_The task_. Retype each line of the material below word for word; pictures stay out.

- Opening Delimiter -

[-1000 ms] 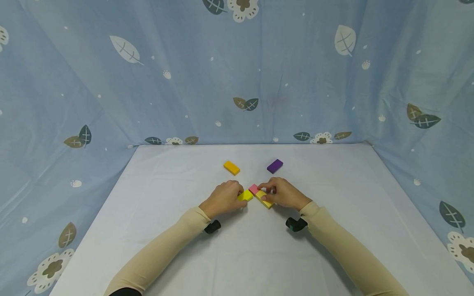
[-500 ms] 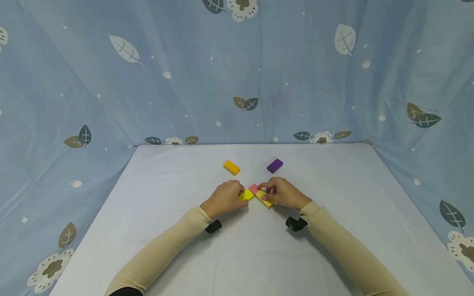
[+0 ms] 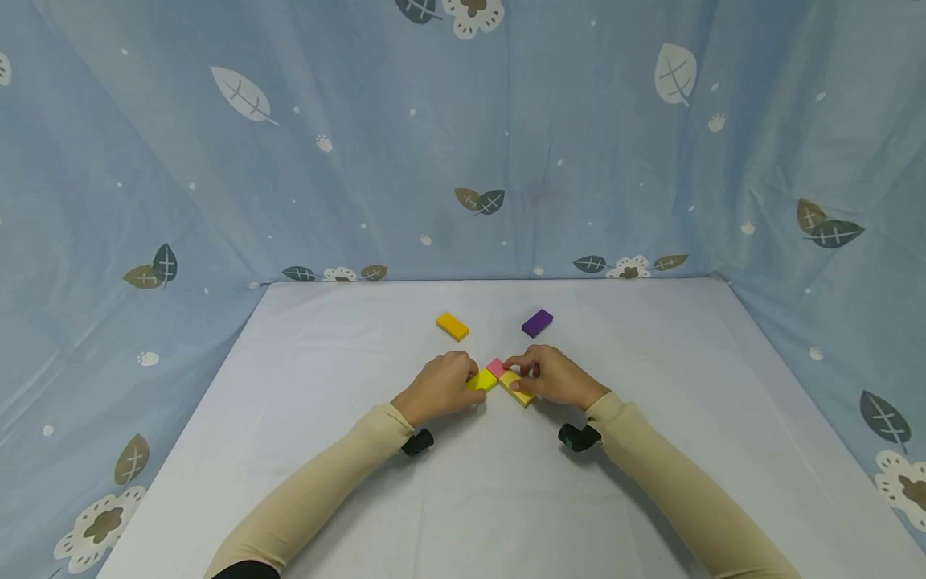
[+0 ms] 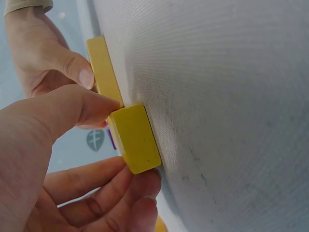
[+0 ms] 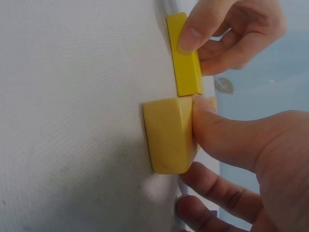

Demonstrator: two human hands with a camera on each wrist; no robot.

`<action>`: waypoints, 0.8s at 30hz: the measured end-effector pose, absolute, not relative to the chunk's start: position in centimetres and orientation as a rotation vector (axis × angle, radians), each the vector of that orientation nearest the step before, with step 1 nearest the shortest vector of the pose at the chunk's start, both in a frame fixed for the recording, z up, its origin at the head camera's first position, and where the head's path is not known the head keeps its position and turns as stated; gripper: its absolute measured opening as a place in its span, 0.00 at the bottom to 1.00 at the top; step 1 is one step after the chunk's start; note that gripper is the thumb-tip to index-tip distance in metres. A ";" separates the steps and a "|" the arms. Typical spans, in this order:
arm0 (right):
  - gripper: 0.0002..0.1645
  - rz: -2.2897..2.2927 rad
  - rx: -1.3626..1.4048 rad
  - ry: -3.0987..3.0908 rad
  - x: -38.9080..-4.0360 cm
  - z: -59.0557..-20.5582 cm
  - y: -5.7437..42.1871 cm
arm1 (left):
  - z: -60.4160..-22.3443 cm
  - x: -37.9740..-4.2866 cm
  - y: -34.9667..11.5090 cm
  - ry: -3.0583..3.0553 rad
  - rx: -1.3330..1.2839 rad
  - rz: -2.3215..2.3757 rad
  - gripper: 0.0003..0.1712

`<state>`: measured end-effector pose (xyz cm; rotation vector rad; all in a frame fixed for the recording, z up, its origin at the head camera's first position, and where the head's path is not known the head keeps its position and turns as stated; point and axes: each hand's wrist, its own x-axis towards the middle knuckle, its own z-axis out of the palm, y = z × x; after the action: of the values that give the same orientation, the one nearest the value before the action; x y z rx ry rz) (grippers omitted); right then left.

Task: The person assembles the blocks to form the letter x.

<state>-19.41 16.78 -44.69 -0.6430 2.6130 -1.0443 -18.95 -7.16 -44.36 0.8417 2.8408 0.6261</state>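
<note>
Left hand (image 3: 440, 383) pinches a bright-yellow, glossy rectangular block (image 4: 135, 140); right hand (image 3: 555, 378) pinches a pale-yellow rectangular block (image 5: 166, 135) beside a pink, flat-topped block (image 3: 495, 367), apparently steadying their meeting corners.

We've got a table (image 3: 463, 507) under a lightly creased white cloth (image 4: 231, 96), a few dark flecks showing in the left wrist view. Five blocks on it. Around the middle: bright yellow block (image 4: 136, 139) and pale yellow block (image 5: 165, 137), angled, ends meeting; pink block (image 3: 495, 367) at the pale one's far end, touching as far as we can tell. Farther back, lying flat and well apart: orange block (image 3: 452, 326) left, purple block (image 3: 538, 323) right.
</note>
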 end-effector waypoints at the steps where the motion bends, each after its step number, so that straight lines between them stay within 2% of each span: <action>1: 0.23 -1.043 -0.642 2.615 -19.4 -44.7 16.8 | -44.3 -18.9 -7.2 2.839 0.843 0.629 0.17; 24: 0.23 -1.046 -0.657 2.602 -19.3 -44.6 16.8 | -44.4 -19.0 -7.2 2.829 0.868 0.643 0.16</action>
<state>-19.32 16.76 -44.56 -0.6573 2.6016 -1.0456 -19.02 -7.24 -44.35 0.8680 2.8288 0.6431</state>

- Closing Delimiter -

_Solution_.
[-1000 ms] 
[-500 ms] 
[+0 ms] 
[+0 ms] 
[+0 ms] 

Demonstrator: two human hands with a camera on each wrist; no robot.

`<action>`: waypoints, 0.8s at 30hz: the measured end-effector pose, absolute, not relative to the chunk's start: position in centimetres and orientation as a rotation vector (axis × angle, radians), each the vector of that orientation nearest the step before, with step 1 nearest the shortest vector of the pose at the chunk's start, both in a frame fixed for the recording, z up, its origin at the head camera's first position, and where the head's path is not known the head keeps its position and turns as stated; gripper: its absolute measured opening as a place in its span, 0.00 at the bottom to 1.00 at the top; step 1 is one step after the chunk's start; note that gripper is the thumb-tip to index-tip distance in metres. A ";" separates the steps and a "|" the arms. Typical spans, in this order:
arm0 (right):
  - gripper: 0.0002..0.1645
  - rz: -2.2897..2.2927 rad
  - rx: -1.3626..1.4048 rad
  - ry: -3.0987..3.0908 rad
  - x: -38.9080..-4.0360 cm
  - z: -59.0557..-20.5582 cm
  - y: -5.7437..42.1871 cm
arm1 (left):
  - z: -60.4160..-22.3443 cm
  - x: -37.9740..-4.2866 cm
  - y: -34.9667..11.5090 cm
  - ry: -3.0583..3.0553 rad
  - rx: -1.3330..1.2839 rad
  - rz: -2.3215..2.3757 rad
  - gripper: 0.0003..0.1712

`<state>`: measured end-effector pose (xyz cm; rotation vector rad; all in a frame fixed for the recording, z up, its origin at the head camera's first position, and where the head's path is not known the head keeps its position and turns as stated; point and axes: each hand's wrist, its own x-axis towards the middle knuckle, its own z-axis out of the palm, y = z × x; after the action: of the values that give the same orientation, the one nearest the value before the action; x y z rx ry rz) (grippers omitted); right then left.

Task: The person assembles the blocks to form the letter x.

<state>-19.41 16.78 -44.69 -0.6430 2.6130 -1.0443 -18.95 -7.16 -44.36 0.8417 2.8408 0.6261</state>
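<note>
Left hand (image 3: 440, 383) pinches a bright-yellow, glossy rectangular block (image 4: 135, 140); right hand (image 3: 555, 378) pinches a pale-yellow rectangular block (image 5: 166, 135) beside a pink, flat-topped block (image 3: 495, 367), apparently steadying their meeting corners.

We've got a table (image 3: 463, 507) under a lightly creased white cloth (image 4: 231, 96), a few dark flecks showing in the left wrist view. Five blocks on it. Around the middle: bright yellow block (image 4: 136, 139) and pale yellow block (image 5: 165, 137), angled, ends meeting; pink block (image 3: 495, 367) at the pale one's far end, touching as far as we can tell. Farther back, lying flat and well apart: orange block (image 3: 452, 326) left, purple block (image 3: 538, 323) right.
</note>
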 end-effector waypoints at the steps where the motion bends, each after its step number, so that straight lines between them stay within 2% of each span: <action>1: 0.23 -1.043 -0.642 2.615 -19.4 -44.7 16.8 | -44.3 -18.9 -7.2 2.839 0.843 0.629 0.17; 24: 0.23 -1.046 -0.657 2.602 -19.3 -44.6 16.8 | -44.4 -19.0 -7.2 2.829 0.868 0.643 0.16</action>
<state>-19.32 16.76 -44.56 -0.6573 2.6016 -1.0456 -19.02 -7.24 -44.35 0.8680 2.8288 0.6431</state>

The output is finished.